Senin, 02 April 2018

Senjakala TVRI: Dijauhi Anak Muda, Digerakkan PNS Berusia Tua

Lembaga penyiaran publik ini telah renta, kusut, gemuk, malas, dan lamban.


Tampilan kelabu identik dengan Televisi Republik Indonesia. Televisi publik yang dibiayai negara itu menjadi tua, rimba masalah, dan kusut. Ia masih berisi acara seremonial pemerintah minim kritik. Ia menyajikan 60 persen tayangan berulang tanpa memproduksi konten baru. 

Bahkan ada program yang mereplikasi sebuah tayangan dari stasiun televisi swasta. Roy Thaniago dari Remotivi, sebuah pusat studi media dan komunikasi berkedudukan di Jakarta, menilai langkah menduplikasi tayangan itu karena TVRI terjebak dalam logika komersial. 

“Ada tayangan namanya 'Keren'. Itu namanya saja jelek.

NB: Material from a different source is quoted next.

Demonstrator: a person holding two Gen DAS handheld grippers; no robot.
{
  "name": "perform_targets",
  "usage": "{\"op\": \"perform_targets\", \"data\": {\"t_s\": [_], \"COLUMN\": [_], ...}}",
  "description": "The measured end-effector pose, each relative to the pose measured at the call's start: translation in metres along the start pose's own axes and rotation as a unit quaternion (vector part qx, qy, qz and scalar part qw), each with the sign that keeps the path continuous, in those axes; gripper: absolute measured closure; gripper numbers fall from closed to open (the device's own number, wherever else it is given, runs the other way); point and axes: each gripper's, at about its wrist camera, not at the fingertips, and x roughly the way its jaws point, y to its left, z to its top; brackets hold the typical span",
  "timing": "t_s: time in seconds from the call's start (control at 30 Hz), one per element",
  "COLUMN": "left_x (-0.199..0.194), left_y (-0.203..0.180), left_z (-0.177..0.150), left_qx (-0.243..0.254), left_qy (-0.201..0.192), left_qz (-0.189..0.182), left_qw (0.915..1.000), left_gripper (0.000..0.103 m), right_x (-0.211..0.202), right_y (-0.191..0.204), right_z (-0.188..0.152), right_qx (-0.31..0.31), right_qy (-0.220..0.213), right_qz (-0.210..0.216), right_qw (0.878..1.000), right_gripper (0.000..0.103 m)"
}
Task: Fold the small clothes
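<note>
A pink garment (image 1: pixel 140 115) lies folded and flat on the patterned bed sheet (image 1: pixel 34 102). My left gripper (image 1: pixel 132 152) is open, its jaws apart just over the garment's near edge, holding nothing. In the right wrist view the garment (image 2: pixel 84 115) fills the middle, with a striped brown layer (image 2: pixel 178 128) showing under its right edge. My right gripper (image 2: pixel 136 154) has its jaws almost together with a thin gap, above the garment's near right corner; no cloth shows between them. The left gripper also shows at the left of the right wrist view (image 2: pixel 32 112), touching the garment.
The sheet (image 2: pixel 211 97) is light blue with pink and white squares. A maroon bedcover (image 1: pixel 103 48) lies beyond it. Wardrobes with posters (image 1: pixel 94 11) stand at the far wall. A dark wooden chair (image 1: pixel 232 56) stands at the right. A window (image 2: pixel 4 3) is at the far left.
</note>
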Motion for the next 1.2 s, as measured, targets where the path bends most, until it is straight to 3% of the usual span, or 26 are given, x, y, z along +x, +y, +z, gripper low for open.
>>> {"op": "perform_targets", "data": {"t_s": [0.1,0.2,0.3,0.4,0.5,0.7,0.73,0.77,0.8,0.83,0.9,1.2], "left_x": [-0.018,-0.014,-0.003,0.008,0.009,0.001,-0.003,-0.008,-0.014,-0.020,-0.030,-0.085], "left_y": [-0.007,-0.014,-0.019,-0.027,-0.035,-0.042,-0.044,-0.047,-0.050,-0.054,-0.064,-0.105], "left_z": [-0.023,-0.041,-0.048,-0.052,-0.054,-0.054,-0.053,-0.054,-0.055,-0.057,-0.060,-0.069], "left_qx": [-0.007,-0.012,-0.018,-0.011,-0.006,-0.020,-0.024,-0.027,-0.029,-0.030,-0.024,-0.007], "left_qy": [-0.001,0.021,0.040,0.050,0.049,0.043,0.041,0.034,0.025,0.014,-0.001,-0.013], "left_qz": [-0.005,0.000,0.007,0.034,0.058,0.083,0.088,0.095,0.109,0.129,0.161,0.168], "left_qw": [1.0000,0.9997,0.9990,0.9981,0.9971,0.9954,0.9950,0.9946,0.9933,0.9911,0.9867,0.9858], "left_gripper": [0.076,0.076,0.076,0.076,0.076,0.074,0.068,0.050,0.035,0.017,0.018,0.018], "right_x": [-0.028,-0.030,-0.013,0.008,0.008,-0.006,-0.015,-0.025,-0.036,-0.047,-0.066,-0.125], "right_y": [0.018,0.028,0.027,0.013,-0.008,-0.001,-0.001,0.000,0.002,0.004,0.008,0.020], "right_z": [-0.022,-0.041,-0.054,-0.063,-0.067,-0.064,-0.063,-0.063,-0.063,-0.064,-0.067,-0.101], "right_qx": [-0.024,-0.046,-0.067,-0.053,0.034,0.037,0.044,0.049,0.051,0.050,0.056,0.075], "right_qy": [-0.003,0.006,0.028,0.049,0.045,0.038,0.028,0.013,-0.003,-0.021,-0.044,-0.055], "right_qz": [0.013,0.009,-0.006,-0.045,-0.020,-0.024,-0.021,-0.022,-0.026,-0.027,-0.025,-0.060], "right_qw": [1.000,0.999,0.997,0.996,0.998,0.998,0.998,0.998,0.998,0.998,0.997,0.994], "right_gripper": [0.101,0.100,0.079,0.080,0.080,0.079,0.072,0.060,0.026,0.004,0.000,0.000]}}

Itu tayangan meniru 'Dahsyat',” kata Thaniago merujuk acara hiburan dari RCTI berisi guyonan, guyonan, dan guyonan. 'Dahsyat' pernah disemprit Komisi Penyiaran Indonesia karena mengabaikan "norma kesopanan, penghormatan terhadap etika profesi, dan perlindungan anak." 

Selain itu, tayangan edukatif di TVRI misalnya dialog buku dikemas secara monoton. Tayangan yang membosankan dan terus diulang ini diproduksi oleh jumlah sumber daya melimpah. Pada medio 2010, jumlah karyawan TVRI sebanyak 6.823 orang, 2.000 di antaranya bekerja di kantor pusat. 

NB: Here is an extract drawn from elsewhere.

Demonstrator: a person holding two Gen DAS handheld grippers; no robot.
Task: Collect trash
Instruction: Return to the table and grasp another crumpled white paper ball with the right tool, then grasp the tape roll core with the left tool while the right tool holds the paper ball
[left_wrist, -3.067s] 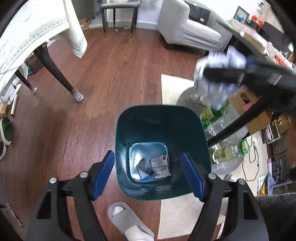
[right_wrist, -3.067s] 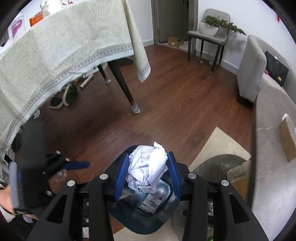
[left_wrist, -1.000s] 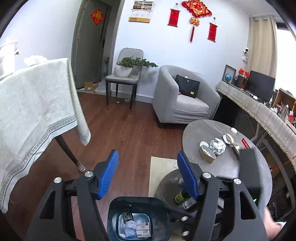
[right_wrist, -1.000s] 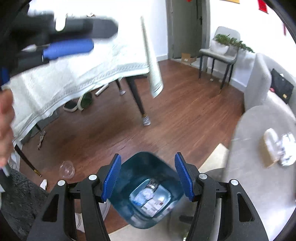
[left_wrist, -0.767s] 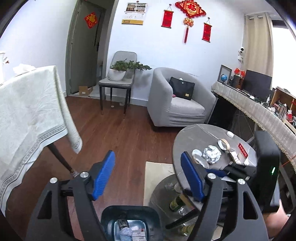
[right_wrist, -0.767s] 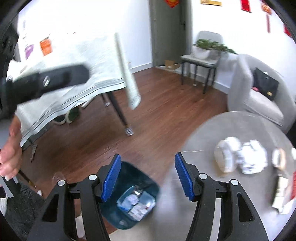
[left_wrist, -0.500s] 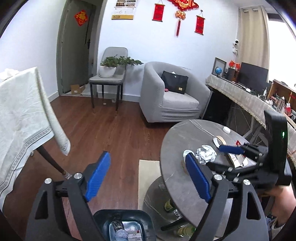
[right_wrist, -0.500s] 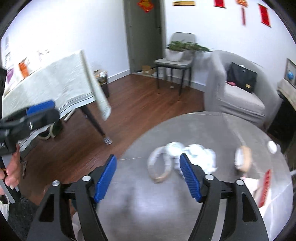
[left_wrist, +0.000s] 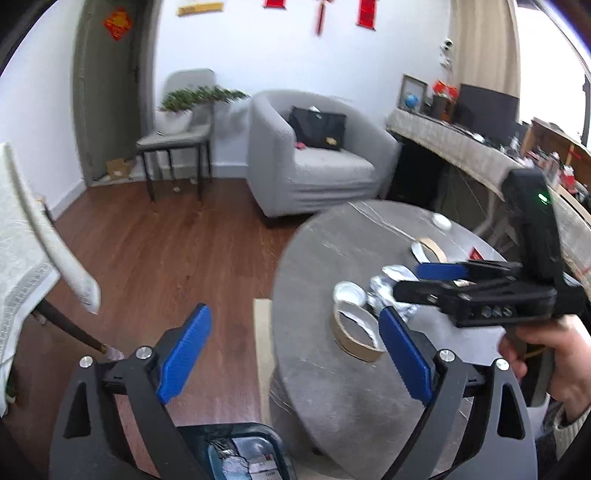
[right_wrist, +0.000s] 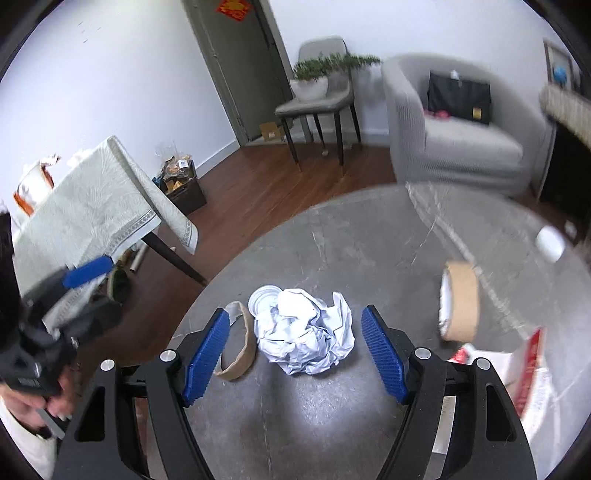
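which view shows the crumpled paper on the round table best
The right wrist view: the crumpled paper lies whole and centred ahead of the open right gripper. In the left wrist view that gripper partly hides it.

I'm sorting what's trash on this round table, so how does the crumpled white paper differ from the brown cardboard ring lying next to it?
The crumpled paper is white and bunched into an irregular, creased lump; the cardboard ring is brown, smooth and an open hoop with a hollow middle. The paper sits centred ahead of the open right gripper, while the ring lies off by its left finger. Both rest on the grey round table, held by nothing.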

Apni Jaya Putra, direktur program dan berita TVRI, mengatakan kini jumlah pegawai TVRI ada 4.300 orang, dan sekitar 1.800 pegawainya bekerja di Jakarta. 

Dari nisbah itu, artinya, sekitar 2.500 karyawan TVRI berada di daerah, dan mereka hanya menggarap 20 persen tayangan dalam 22 jam. Di setiap daerah, jumlah karyawan antara 150 hingga 200 orang. 

“Kalau kami cerita komposisi beban kerja, rasio produksi dengan jumlah karyawan, ya kebanyakan,” keluh Apni.